**YOUR INSTRUCTIONS**:
Return only the lines from the top of the data down to the one that holds "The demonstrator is", both included, without any pictures.

□ □ □ □ □ □ □

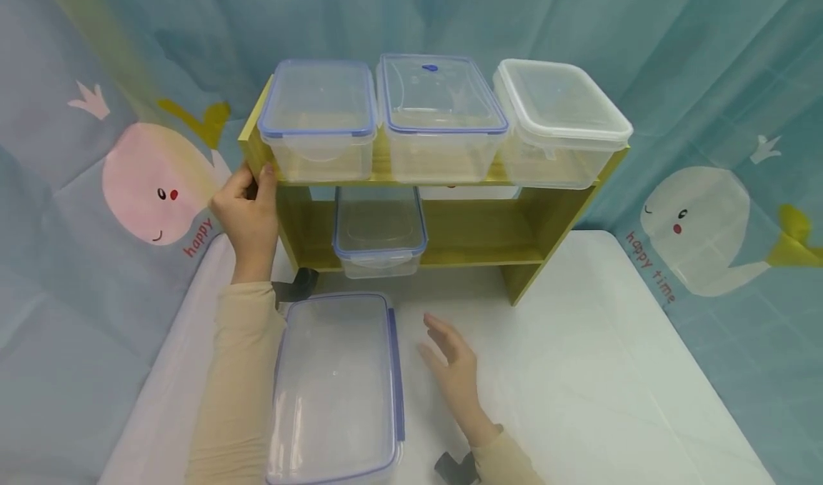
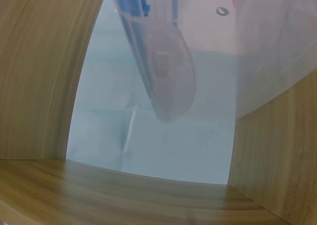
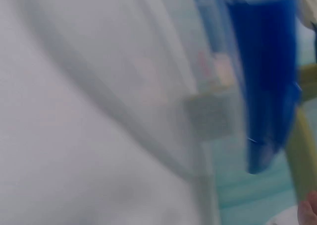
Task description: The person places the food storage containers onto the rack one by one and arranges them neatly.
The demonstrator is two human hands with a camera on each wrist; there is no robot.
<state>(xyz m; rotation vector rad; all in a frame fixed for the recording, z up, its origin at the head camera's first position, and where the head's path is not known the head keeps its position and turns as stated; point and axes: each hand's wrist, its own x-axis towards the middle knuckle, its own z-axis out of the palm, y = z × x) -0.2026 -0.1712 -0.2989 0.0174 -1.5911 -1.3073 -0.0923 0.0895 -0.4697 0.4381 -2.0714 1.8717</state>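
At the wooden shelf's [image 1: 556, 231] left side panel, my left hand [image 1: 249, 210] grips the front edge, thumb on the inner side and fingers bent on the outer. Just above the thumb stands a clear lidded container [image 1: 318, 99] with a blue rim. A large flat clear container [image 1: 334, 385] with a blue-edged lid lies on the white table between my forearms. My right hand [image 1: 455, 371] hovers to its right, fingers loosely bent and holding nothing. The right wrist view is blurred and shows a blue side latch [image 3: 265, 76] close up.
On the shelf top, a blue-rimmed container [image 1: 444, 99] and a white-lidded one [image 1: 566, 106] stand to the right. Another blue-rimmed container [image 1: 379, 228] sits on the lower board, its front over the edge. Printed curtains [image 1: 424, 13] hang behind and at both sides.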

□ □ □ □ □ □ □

**FINISHED TASK**:
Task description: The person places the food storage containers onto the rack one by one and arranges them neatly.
The demonstrator is two human hands with a camera on each wrist; there is no robot.

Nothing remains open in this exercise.